Ces différents outils permettent de répondre à la conduite du changement nécessaire pour faire face à l’ampleur des transformations que doivent affronter les organisations et les territoires. 2019 a été l’occasion de formaliser une approche systémique de la co-construction, des Objectifs de Développement Durable jusqu’à la contribution des écosystèmes territoriaux, des organisations et des personnes.
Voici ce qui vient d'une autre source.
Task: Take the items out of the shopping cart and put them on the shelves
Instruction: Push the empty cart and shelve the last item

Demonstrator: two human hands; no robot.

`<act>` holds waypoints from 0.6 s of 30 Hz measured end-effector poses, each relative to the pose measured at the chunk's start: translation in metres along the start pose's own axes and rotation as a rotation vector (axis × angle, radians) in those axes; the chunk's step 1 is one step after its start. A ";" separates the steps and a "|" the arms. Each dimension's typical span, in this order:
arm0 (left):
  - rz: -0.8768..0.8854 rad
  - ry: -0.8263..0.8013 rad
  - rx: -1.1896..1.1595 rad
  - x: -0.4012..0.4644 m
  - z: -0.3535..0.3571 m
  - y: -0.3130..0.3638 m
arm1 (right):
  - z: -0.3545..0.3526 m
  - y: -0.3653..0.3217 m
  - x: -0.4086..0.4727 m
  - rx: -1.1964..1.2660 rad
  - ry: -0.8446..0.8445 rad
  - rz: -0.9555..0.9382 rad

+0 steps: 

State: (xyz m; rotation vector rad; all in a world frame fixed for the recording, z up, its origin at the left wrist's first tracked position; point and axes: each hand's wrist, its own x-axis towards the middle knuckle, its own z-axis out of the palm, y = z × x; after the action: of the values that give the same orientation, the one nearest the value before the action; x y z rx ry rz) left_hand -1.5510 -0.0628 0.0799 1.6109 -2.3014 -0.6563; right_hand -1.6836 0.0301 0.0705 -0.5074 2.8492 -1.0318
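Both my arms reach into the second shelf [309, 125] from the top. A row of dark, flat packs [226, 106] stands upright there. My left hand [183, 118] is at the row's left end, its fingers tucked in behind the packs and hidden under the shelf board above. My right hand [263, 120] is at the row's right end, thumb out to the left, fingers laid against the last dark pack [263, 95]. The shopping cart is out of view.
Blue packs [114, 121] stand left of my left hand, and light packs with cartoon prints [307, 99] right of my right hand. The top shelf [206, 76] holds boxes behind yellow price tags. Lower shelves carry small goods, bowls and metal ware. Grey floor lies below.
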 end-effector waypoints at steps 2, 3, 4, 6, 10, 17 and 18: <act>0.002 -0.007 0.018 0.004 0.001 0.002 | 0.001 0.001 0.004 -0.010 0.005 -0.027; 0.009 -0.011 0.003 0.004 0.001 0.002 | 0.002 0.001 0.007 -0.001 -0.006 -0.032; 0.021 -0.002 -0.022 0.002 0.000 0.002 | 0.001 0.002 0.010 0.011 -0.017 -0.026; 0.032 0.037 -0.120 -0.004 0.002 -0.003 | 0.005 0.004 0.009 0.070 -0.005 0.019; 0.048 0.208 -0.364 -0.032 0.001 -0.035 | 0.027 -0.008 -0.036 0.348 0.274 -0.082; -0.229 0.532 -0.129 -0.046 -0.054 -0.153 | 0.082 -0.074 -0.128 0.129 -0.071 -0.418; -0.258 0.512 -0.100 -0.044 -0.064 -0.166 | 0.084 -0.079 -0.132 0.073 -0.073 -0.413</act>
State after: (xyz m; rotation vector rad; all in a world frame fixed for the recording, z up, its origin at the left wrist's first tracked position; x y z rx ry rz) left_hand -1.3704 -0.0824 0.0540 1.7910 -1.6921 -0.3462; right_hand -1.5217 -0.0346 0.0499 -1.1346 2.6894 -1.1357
En synthèse, dans la continuité des travaux menés sur les mutations de l’intérêt général en France (cf. dossier JURIS-Associations : « L’intérêt général, un concept en mutation ! »), Le RAMEAU a publié en 2019 une série de documents de références :

  • Sur la vision : la note prospective « L’ODD 17, une nouvelle philosophie politique » explique combien l’Action Collective est indispensable pour (re)créer le Lien commun (note disponible sur demande). De plus, Le RAMEAU s’est associé au Comité 21 pour la publication du guide « ODD et Collectivités territoriales » qui outille très concrètement les territoires pour faire des ODD un outil d’animation de la coconstruction locale.
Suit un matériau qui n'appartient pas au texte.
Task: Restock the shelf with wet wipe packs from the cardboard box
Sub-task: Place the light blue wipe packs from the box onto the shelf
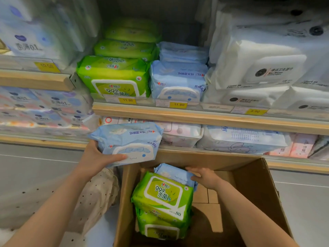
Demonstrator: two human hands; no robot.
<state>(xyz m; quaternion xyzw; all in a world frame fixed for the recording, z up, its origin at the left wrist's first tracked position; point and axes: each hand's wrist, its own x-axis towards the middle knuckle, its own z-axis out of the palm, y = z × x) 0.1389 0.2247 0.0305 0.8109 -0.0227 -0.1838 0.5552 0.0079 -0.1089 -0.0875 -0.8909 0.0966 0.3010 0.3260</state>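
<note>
My left hand (pixel 97 158) grips a light blue wet wipe pack (pixel 128 141) by its left end, held in the air in front of the lower shelf, above the box's left corner. My right hand (pixel 204 177) reaches down into the open cardboard box (pixel 256 189) and rests on another blue pack (pixel 172 172) that stands at the back of the box. In front of it lie two green packs (pixel 162 196), one stacked on the other. On the middle shelf (pixel 195 115), green packs (pixel 114 75) sit left of blue packs (pixel 178 79).
White wipe packs (pixel 258 68) fill the shelf's right side. Tissue bundles (pixel 35 32) are stacked on the left shelves. The lower shelf holds pale packs (pixel 243 139). Yellow price tags (pixel 178 104) line the shelf edge. My dotted skirt (pixel 92 193) is left of the box.
</note>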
  • Sur l’action collective : les travaux sur l’hybridation des modèles socioéconomiques (référentiel « les modèles socioéconomiques d’intérêt général », le MOOC « les nouveaux modèles économiques associatifs » et le rapport « 21 jours pour convaincre sur l’hybridation des modèles socioéconomiques ») permettent d’éclairer sur l’utilité de s’appuyer sur une diversité de modèles, et notamment sur les spécificités des modèles d’intérêt général.
  • Sur la gestion régulatrice : les travaux sur l’évaluation partenariale (cf. référentiel et CRN) donnent un cadre de référence pour mieux valoriser l’action collective.
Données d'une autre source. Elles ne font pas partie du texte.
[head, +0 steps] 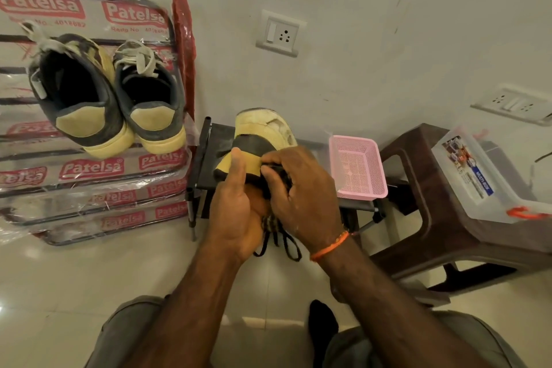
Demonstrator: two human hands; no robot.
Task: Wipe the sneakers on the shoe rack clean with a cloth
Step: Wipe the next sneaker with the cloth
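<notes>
Centrally, both hands hold a grey-and-yellow suede sneaker (254, 146): the left hand (236, 206) grasps its heel, while the right hand (301, 188) clenches a dark cloth (276, 172) against it.

A grey suede sneaker with yellow heel patch and worn cream sole (257, 140) sits sole-up just beyond the fingertips, gripped between both hands, its dark laces (280, 240) dangling below the fingers. No cloth can be made out.

A matching pair of grey-and-yellow sneakers (110, 95) rests heels-forward on the plastic-wrapped metal shoe rack (89, 170), well left of the fingers.

Brown stool (424, 188) on glossy tiles (59, 293), white wall (388, 9).
</notes>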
Alors, si 2019 a été l’année de co-construction des outils de co-construction, quel doit être l’objectif collectif pour 2020 ? Sans aucun doute celui de passer à l’action, à la fois en écoutant les territoires, en expérimentant de nouvelles approches localement et en co-élaborant de nouveaux lieux de dialogues collectifs. C’est à cela que s’attellera Le RAMEAU dès le 6 janvier. D’ici-là, nous souhaitons à chacun de très belles fêtes de fin d’année.